I am just days away from finishing a season of my life that has been rich, challenging, expansive, and inspiring, as I have served in the Executive Director role with Canadian Baptist Ministries. The past five years have been used by God to form in me deep convictions about the mission of the Church (both local and global mission), and I thought it’d be worthwhile to post a few last entries on this site that articulates those convictions.
This list is not meant to be exhaustive. But I would “go to the wall” for these things – for me, they are non-negotiable. They are all related to each other much as different facets on a polished jewel are all a part of the same thing.
Core conviction #1: We don’t have a mission. God does, and invites us to join Him.
This is something we often say, but it is really hard to live this way. It is especially hard for us from the Western world, because we are used to making things happen.

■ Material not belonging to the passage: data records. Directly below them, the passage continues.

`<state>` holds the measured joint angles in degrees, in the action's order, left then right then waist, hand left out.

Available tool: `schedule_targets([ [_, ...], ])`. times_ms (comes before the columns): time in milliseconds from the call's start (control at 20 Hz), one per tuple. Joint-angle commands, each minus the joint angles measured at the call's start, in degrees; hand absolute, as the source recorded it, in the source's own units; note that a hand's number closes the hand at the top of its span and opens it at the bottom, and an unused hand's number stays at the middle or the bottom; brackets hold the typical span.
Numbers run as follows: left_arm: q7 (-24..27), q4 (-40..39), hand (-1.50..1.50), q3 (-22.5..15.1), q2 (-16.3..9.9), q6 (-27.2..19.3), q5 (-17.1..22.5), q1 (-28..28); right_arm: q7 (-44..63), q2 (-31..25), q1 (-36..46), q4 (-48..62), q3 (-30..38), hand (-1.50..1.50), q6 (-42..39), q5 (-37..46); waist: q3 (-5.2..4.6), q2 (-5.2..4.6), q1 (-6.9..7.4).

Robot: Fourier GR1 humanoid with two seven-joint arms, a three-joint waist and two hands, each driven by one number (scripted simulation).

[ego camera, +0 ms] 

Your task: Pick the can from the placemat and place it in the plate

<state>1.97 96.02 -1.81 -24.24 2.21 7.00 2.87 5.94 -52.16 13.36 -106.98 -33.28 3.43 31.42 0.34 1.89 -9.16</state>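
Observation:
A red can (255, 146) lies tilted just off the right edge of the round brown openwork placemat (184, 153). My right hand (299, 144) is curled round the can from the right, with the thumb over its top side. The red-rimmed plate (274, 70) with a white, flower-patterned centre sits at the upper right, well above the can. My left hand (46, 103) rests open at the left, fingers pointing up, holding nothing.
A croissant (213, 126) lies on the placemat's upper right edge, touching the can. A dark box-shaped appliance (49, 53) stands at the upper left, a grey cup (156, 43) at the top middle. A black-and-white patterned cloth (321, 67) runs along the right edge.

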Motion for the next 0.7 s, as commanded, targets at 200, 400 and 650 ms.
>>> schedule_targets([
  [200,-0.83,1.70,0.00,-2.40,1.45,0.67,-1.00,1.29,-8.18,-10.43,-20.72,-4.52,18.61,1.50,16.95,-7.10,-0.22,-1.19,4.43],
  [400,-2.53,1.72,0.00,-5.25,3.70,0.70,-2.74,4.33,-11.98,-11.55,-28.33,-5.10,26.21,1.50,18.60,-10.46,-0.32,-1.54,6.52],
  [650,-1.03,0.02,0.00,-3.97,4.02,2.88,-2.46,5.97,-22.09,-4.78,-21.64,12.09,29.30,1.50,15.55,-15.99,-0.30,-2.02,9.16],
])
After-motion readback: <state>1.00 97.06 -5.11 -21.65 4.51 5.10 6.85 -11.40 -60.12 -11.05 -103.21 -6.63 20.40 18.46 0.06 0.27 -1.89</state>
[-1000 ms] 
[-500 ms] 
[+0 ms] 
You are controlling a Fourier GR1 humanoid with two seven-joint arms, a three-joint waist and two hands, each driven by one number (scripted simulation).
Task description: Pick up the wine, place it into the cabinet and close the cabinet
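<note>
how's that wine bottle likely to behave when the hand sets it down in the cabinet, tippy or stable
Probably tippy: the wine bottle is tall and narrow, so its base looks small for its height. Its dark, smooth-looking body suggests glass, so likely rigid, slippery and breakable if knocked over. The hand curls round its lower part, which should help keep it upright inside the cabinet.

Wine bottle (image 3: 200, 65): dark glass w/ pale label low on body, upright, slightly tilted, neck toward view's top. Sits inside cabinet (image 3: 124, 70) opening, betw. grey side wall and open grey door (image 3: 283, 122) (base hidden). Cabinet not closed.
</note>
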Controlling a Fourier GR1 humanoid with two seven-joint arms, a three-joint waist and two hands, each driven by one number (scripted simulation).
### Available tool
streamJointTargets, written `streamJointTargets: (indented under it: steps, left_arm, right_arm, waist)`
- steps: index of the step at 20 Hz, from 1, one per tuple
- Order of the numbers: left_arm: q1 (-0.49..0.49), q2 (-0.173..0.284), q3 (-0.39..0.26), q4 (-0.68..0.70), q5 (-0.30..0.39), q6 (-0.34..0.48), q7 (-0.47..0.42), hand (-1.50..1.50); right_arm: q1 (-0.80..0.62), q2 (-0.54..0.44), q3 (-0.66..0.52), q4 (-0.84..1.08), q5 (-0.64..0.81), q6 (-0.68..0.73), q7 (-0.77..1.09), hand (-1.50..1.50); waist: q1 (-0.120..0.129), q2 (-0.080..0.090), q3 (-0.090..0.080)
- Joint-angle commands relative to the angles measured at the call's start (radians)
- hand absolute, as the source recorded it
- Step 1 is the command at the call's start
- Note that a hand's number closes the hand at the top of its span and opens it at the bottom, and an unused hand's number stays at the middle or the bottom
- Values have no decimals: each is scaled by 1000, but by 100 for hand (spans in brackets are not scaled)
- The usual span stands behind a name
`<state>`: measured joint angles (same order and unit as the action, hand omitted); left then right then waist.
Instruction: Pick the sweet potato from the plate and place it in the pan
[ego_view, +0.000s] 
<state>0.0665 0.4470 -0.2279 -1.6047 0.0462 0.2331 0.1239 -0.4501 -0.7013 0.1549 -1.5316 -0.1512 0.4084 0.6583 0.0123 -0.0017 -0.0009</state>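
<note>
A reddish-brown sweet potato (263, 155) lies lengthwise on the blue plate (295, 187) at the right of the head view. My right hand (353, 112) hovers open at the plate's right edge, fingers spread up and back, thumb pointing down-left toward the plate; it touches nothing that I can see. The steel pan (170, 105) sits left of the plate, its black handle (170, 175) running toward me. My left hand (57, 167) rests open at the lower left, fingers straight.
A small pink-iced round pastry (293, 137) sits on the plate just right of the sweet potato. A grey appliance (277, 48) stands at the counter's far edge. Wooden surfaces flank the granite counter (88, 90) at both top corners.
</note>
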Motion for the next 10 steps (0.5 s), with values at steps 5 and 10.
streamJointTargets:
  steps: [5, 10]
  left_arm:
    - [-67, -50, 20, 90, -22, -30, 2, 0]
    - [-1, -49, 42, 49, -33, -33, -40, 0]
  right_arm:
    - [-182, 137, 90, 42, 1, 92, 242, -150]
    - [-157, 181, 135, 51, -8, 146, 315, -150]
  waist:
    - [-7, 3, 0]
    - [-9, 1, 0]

We have the money, we have the education, we have the skill-sets, we have high-speed Internet: what more do we need? 🙂
Well, actually, we need a LOT more. God, for example. We need God.
It is ironic and troubling that sometimes I end up in conversations with Christians who are doing good work but who don’t know how what they do is different from a non-faith person who is doing similar work. If they don’t know what the difference is, then maybe the work they are doing is not distinctively Christ-centred. I’m not saying that this an easy question to answer, but we need to keep letting the question haunt us. We need to keep asking questions such as “what does it mean to run a food security project in the name of Jesus?” and “What does it mean to support people with AIDS, in the name of Jesus?” And, similarly, we need to keep asking questions such as “what does it mean to be the church in the midst of civil conflict?” and “What does it mean to preach about and share God’s love when our community is filled with refugees?” God’s mission includes the healing of all of Creation: broken spirits, broken relationships, broken bodies, broken societies, broken families, broken economies – the whole thing.

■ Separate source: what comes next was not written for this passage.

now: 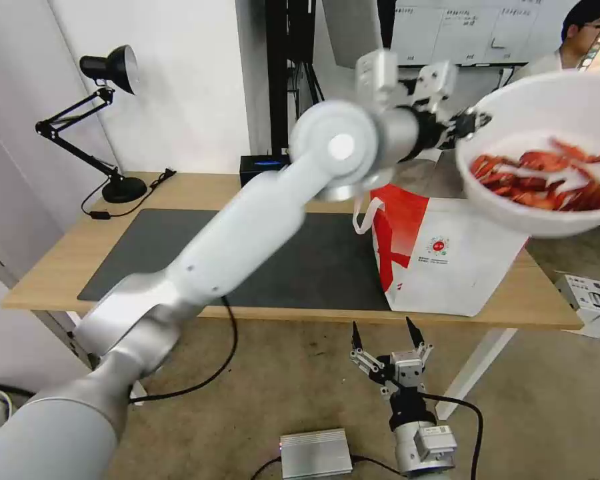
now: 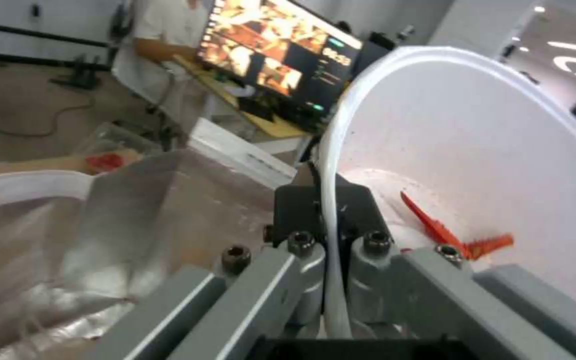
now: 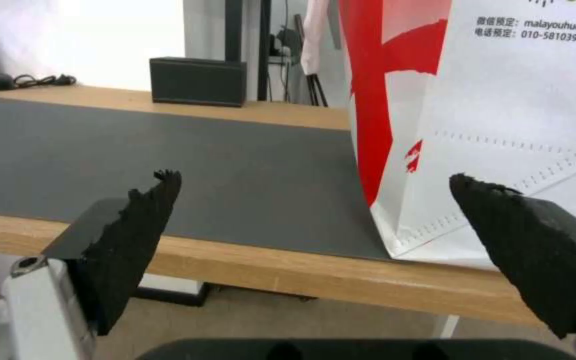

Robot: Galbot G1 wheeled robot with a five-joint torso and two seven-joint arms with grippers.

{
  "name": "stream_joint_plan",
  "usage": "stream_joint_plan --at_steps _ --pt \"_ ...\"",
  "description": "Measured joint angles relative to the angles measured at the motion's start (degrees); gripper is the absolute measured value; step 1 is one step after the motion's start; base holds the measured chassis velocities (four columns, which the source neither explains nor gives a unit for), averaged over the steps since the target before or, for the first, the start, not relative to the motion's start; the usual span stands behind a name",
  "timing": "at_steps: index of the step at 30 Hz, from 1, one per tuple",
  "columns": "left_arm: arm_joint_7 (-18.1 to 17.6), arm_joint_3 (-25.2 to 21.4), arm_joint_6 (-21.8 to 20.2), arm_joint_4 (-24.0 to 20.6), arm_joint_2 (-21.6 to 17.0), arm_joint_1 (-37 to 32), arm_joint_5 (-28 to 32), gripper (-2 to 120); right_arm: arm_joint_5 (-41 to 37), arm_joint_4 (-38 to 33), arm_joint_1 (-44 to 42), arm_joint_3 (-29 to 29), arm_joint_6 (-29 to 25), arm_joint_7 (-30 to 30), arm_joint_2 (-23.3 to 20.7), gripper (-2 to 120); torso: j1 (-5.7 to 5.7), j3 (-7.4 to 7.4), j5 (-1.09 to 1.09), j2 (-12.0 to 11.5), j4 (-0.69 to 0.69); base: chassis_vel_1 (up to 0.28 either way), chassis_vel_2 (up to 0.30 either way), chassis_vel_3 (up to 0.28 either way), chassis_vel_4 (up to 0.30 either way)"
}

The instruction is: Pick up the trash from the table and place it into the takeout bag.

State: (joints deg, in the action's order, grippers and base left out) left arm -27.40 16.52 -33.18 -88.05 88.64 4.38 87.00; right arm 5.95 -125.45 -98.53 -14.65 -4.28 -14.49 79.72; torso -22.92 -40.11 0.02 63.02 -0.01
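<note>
Holding the bowl (image 1: 547, 150) by its rim above the bag (image 1: 447, 260), my left gripper (image 1: 470, 125) is clamped; right gripper (image 1: 387, 340) gapes empty (below the table (image 1: 47, 267) edge).

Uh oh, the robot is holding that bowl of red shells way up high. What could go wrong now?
The left hand pinches only the thin rim of the bowl, so it could slip. The bowl is tilted, so crayfish shells might spill onto the table instead of into the takeout bag. The right hand waits open, below the table's edge.
</note>
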Motion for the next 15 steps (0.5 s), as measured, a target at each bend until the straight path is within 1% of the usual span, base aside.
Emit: stream_joint_plan --at_steps 2,3,6,7,10,12,14,15 --pt "-0.3 0.0 0.8 2.2 1.3 0.0 -1.6 0 0.0 0.0 0.0 0.0 0.0 0.0 0.0 100 0.00 0.00 -0.01 0.0 0.00 0.000 0.000 0.000 0.000" --pt "-0.3 0.0 0.8 2.2 1.3 0.0 -1.6 0 0.0 0.0 0.0 0.0 0.0 0.0 0.0 100 0.00 0.00 -0.01 0.0 0.00 0.000 0.000 0.000 0.000" --pt "-1.7 0.0 2.7 5.8 2.9 0.2 -3.3 0 0.0 0.0 0.0 0.0 0.0 0.0 0.0 100 0.00 0.00 -0.01 0.0 -0.01 0.000 0.000 0.000 0.000" --pt "-1.7 0.0 2.7 5.8 2.9 0.2 -3.3 0 0.0 0.0 0.0 0.0 0.0 0.0 0.0 100 0.00 0.00 -0.01 0.0 -0.01 0.000 0.000 0.000 0.000" --pt "-4.2 0.5 5.0 8.1 3.0 1.0 -3.8 0 0.0 0.0 0.0 0.0 0.0 0.0 0.0 100 0.00 0.00 -0.01 0.0 0.01 0.000 0.000 0.000 0.000" --pt "-4.8 0.6 5.4 8.4 3.0 1.2 -3.8 0 0.0 0.0 0.0 0.0 0.0 0.0 0.0 100 0.00 0.00 -0.02 0.0 0.01 0.000 0.000 0.000 0.000" --pt "-7.6 1.0 7.2 9.7 3.0 1.8 -3.8 0 0.0 0.0 0.0 0.0 0.0 0.0 0.0 100 0.00 0.00 -0.02 0.0 0.01 0.000 0.000 0.000 0.000" --pt "-7.6 1.0 7.2 9.7 3.0 1.8 -3.8 0 0.0 0.0 0.0 0.0 0.0 0.0 0.0 100 0.00 0.00 -0.02 0.0 0.01 0.000 0.000 0.000 0.000"
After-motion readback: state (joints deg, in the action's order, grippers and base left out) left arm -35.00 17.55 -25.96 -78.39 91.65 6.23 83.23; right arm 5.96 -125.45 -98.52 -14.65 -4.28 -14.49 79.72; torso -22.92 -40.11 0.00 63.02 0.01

Core Conviction #2: God’s mission is about the King establishing the Kingdom.
Some people are really into the King – they are into Jesus, and they want people to come into relationship with Jesus. So do I. Other people are really into the Kingdom – they are into the transformation that the King brings to economic and social and family relationships. I want that too.

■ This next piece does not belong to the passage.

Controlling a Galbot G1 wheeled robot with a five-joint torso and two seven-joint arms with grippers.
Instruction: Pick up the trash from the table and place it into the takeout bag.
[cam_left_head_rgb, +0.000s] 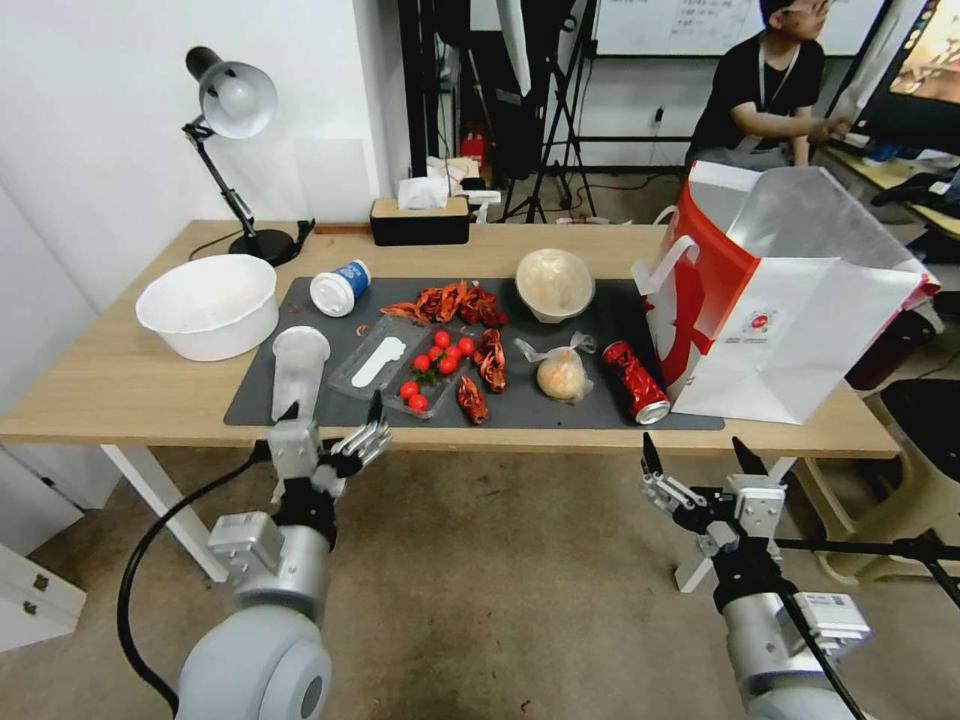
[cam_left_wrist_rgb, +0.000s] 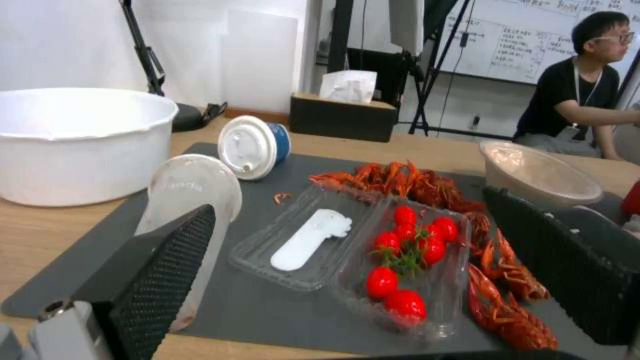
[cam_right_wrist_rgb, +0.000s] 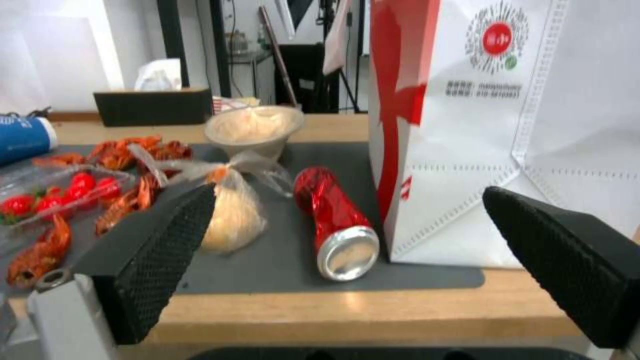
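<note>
The crushed red drink can (cam_left_head_rgb: 634, 382) lies on its side on the dark grey mat (cam_left_head_rgb: 300, 400), just beside the white front of the takeout bag (cam_left_head_rgb: 800, 340), perhaps touching its red side; we cannot tell which. Its long axis runs roughly from the bench's (cam_left_head_rgb: 120, 390) back toward the near edge, silver mouth end nearest us, angled a little toward the bag. On the can's other side, close by, sits the knotted clear plastic bag (cam_left_head_rgb: 560, 372) with its pale lump, and behind that the beige round bowl (cam_left_head_rgb: 554, 284).

Our right claw (cam_left_head_rgb: 694, 458) hangs off the near edge of the bench, below the tabletop, almost straight out from the can's mouth end and a little to the bag side. Its fingers are spread wide and hold nothing; in the right wrist view the can (cam_right_wrist_rgb: 337, 225) sits between the two pads (cam_right_wrist_rgb: 160, 250), end-on to them. We judge the right arm the nearer one for the can, and a grip across its narrow body would suit better than along its length, given the bag wall so close.

Farther from the can, our left claw (cam_left_head_rgb: 335, 425) waits at the near edge by the clear plastic cup (cam_left_head_rgb: 298, 368), also spread and empty. The white cup with blue label (cam_left_head_rgb: 339, 288) lies on its side behind that.
</note>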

But you can’t have one without the other. A Kingdom doesn’t exist unless there’s a King, and a King is not a King without a Kingdom. And so, to seek justice and social transformation without relating to the King is to seek a type of self-centred individualistic justice that is arbitrary, ideological, and is too focused on the short life-span we have on earth. Conversely, to seek relationship with the King without also caring about what the King cares about is to use salvation as an exit strategy from the Creation that the King is redeeming and is too focused on the life-span we will have in eternity.